In an additional analysis, we repeated the main analyses in the sub-cohort of Stockholm County residents, which enabled the inclusion of primary care diagnoses of hypochondriasis. Because the number of individuals diagnosed with hypochondriasis exclusively in primary care was relatively small, we constructed the exposure variable by combining primary care and specialist service-diagnosed hypochondriasis to increase the statistical power of the analysis and ensure the reliability of the estimates.

Two sensitivity analyses were performed. First, in line with prior literature (Abrahamsson, Berge, Öjehagen, & Håkansson, Reference Abrahamsson, Berge, Öjehagen and Håkansson2017; Quinn et al., Reference Quinn, Fine, Rickert, Sujan, Boersma, Chang and D’Onofrio2020), we re-ran Models 1–3 in the whole cohort using a stricter outcome definition by excluding dispensations for opioid use disorder treatment to avoid misclassification with medication for pain relief. Second, Models 1–3 were re-run after restricting the study cohort to individuals with no missing data on any covariates.

Data management and analyses were performed using SAS, version 9.4 (SAS Institute Inc., Cary, NC). All tests used a two-tailed significance set at P < 0.05.

Results

Cohort description

Out of 12,015,664 individuals living in Sweden between 1997 and 2020, 11,673,108 were available for matching after excluding those who died or emigrated before age 10 years or had missing data on county of residence (Figure 1). Among them, 4,680 persons had a hypochondriasis diagnosis in specialist services and recorded in the NPR in 1997–2020, but 551 were further excluded due to receiving the diagnosis before age 6 years or also having a record of dysmorphophobia. In total, 4,129 individuals with hypochondriasis were available for analyses and were matched to 41,290 unexposed individuals (43.3% female; mean age at first diagnosis among the exposed 37.7 years, standard deviation [SD], 15.4). Among individuals diagnosed with hypochondriasis in specialist services, 3,468 (84.0%) received their diagnosis in psychiatric units, whereas 661 (16.0%) were diagnosed in somatic specialist care units. Table 1 presents the cohort characteristics. Compared to unexposed counterparts, individuals with hypochondriasis were more likely to be Swedish-born, unmarried/not cohabiting, have a lower level of education and income, and have higher rates of parental substance-related problems, own preexisting substance-related problems, and a history of psychiatric disorders.

Figure 1.

Selection of individuals with a diagnosis of hypochondriasis and matched unaffected individuals.

Table 1.

Distribution of sociodemographic, clinical, and parental characteristics of the study participants

Note: Statistical comparisons were conducted using Chi-squared tests for categorical variables and t-tests for continuous variables; p-values from the corresponding tests are provided in the last column. Chi-squared/t-tests and p-values that correspond to variables used for matching are reported as ‘NA’ – not applicable.
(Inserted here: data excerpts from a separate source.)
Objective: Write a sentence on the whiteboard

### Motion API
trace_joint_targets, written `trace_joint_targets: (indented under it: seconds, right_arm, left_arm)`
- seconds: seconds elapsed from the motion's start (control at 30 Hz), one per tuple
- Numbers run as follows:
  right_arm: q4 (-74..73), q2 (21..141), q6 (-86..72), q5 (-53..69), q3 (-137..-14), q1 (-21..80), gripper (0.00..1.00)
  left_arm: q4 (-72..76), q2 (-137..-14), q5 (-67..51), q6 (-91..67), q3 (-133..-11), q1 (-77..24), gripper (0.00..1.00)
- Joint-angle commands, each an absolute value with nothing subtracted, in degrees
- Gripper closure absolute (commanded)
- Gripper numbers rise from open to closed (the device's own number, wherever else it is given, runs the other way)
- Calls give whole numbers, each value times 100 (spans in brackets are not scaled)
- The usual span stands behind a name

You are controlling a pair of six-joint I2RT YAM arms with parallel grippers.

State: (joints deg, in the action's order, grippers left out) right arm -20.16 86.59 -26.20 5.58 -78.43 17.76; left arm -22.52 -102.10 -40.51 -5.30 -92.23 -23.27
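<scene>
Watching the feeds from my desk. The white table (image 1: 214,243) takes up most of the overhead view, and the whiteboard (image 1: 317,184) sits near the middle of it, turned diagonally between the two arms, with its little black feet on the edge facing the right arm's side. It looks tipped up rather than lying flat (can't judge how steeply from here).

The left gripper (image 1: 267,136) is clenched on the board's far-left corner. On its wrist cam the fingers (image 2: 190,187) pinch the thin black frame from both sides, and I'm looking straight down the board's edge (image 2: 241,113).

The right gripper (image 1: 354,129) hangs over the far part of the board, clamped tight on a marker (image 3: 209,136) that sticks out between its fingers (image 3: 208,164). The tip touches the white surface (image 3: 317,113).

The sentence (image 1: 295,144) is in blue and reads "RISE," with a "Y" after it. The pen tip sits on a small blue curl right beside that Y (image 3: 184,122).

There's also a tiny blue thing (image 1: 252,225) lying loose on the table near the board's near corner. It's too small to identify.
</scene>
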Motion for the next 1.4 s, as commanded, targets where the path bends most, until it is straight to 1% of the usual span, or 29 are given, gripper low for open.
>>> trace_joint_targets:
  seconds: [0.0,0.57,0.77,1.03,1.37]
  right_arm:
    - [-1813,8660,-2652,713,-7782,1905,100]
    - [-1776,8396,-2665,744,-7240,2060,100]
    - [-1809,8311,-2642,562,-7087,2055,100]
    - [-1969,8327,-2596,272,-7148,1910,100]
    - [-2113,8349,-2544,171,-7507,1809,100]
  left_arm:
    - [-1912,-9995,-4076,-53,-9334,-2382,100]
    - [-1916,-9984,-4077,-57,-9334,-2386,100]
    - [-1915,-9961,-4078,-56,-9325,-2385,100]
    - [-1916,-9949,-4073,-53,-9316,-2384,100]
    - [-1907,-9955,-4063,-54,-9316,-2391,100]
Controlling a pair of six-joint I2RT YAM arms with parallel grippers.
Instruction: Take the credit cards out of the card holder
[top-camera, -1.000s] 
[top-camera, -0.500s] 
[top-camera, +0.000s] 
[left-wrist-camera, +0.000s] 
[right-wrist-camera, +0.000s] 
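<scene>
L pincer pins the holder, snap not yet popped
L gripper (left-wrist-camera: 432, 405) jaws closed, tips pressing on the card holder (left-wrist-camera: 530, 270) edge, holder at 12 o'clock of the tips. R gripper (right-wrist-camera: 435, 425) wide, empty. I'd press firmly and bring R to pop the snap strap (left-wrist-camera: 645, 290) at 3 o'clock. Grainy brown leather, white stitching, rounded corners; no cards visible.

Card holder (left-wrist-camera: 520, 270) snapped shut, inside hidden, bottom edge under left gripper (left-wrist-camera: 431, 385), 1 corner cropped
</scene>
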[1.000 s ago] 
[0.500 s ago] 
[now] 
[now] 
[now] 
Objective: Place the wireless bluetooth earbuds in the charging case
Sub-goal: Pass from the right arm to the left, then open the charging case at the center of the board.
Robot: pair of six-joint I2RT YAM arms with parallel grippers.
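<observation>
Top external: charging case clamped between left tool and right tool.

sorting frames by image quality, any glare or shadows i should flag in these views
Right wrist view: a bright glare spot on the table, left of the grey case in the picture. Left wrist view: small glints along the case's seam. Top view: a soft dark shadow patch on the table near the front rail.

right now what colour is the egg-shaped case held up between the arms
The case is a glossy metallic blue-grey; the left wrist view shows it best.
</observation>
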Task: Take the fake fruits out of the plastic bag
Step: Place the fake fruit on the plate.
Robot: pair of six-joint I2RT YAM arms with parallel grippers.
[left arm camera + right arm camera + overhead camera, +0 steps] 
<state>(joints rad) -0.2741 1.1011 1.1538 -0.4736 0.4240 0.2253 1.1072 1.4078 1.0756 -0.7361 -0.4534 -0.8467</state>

a Among 4,129 individuals diagnosed with hypochondriasis in specialist services, 3,468 (84.0%) received their diagnosis in psychiatric units, whereas 661 (16.0%) were diagnosed in somatic specialist care.

b Index date refers to the date of the first diagnosis of hypochondriasis among the exposed individuals and the corresponding date among their matched unexposed counterparts.

c Age at the index date is reported for illustrative purposes, while year of birth was used as a variable for matching.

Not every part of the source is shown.